I nodded. “Thanks. How do you know they'll be here today?” I asked as we joined the crowd.

A tall kid with blondish hair wearing an official-looking vest stepped close to us. “I'm a bird tracker,” he told us, grinning. “My sources identified the swallows leaving Goya, Argentina, in mid-February—about a month ago. By the time they get here, they'll have flown seventy-five hundred miles.” He checked his watch. “I expect they'll be here anytime.”

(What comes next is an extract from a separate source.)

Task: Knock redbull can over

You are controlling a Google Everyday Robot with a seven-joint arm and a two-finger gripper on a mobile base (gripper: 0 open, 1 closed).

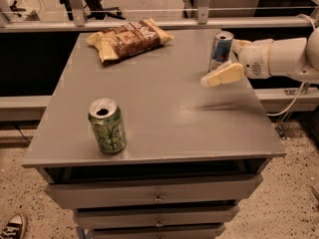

Frankie beamed. “A bird tracker? You wouldn't happen to know their official species name, would you?”

“Petrochelidon pyrrhonota,”
he said slowly. “But we call them cliff swallows. It's a lot easier. Wanna see their picture?” He whisked a small booklet from one of his vest pockets and opened
to a drawing of a swallow.

Our heads bent over the page. “That's them,” Frankie said.

Luis found us after that.

“Hello, Hugh,” he said to the bird tracker. “I was wondering if you'd make it again this year. How's your bird book coming?”

Hugh smiled proudly. “I was just showing it off.”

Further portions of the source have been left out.